How much space to leave free on HDD or SSD?

Though I can't talk about "research" being published by "peer reviewed journals" - and I wouldn't want to have to rely on those for day-to-day work - I can though talk about the realities of hundreds of production servers under a variety of OSes over many years:

There are three reasons why a full disk reduces performance:

  • Free space starvation: Think of temp files, Updates, etc.
  • File system degradation: Most file systems suffer in their ability to optimally lay out files if not enough room is present
  • Hardware level degradation: SSDs and SMR disks without enough free space will show decreased throughput and - even worse - increased latency (sometimes by many orders of magnitude)

The first point is trivial, especially since no sane production system would ever use swap space in dynamically expanding and shrinking files.

The second point differs highly between file systems and workload. For a Windows system with mixed workload, a 70% threshold turns out to be quite usable. For a Linux ext4 file system with few but big files (e.g. video broadcast systems), this might go up to 90+%.

The third point is hardware and firmware dependent, but especially SSDs with a Sandforce controller can fall back in free-block erasure on high-write workloads, leading to write latencies going up by thousands of percent. We usually leave 25% free on the partition level, then observe a fill rate of below 80%.

Recommendations

I realize that I mentioned how to make sure a max fill rate is enforced. Some random thoughts, none of them "peer reviewed" (paid, faked or real) but all of them from production systems.

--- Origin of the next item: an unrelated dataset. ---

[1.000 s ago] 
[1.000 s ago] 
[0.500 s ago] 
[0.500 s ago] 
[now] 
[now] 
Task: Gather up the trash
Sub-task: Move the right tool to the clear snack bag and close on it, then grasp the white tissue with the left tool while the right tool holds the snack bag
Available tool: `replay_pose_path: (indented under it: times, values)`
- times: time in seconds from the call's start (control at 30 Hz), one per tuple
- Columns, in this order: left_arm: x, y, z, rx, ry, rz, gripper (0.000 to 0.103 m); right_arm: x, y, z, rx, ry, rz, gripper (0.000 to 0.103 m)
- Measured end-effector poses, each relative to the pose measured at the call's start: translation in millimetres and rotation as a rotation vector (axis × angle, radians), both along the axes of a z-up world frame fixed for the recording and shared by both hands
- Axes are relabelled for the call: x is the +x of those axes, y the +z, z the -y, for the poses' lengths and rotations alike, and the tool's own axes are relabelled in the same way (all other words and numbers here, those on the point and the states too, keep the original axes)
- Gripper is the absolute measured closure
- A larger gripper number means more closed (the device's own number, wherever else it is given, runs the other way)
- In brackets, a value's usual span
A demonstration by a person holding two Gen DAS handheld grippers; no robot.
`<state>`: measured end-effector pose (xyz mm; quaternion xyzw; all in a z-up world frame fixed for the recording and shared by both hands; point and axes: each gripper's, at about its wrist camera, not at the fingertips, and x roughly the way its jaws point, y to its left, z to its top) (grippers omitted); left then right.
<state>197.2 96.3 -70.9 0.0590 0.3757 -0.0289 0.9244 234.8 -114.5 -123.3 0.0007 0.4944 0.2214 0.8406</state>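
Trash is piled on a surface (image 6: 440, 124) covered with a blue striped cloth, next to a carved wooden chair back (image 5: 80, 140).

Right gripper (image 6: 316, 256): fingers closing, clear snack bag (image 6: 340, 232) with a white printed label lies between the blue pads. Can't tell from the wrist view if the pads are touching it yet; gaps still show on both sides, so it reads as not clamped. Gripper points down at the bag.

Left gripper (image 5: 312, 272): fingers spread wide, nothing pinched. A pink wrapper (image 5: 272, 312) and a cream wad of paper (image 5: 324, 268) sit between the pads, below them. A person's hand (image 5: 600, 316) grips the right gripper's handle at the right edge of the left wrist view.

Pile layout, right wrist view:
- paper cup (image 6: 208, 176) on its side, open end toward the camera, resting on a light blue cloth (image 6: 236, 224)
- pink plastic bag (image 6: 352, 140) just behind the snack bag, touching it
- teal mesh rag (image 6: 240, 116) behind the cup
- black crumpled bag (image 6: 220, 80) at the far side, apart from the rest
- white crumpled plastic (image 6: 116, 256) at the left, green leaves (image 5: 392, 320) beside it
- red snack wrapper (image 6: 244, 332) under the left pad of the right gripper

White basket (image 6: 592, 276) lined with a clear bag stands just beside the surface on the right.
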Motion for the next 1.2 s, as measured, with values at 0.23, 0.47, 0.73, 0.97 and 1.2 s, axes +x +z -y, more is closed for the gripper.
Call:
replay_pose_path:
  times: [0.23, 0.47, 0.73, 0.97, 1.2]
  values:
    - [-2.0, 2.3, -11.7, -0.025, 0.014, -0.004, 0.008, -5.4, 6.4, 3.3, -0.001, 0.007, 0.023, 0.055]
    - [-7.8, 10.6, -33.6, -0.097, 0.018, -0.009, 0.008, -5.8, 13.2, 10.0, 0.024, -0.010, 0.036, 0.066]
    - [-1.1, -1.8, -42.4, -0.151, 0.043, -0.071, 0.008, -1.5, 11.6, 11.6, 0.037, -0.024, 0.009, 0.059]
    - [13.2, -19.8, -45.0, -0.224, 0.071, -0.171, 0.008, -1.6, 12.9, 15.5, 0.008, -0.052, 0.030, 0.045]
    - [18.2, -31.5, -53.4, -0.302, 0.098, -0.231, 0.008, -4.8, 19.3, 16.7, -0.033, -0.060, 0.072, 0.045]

  • Use filesystem boundaries: /var doesn't belong into the root file system.
  • Monitoring, monitoring, monitoring. Use a ready-made solution if it fits you, else parse the output of df -h and let alarm bells go of in case. This can save you from 30 kernels on a root fs with automatic-upgrades installed and running without the autoremove option.
  • Weigh the potential disruption of a fs overflow against the cost of making it bigger in the first place: If you are not on an embedded device, you might just double those 4G for root.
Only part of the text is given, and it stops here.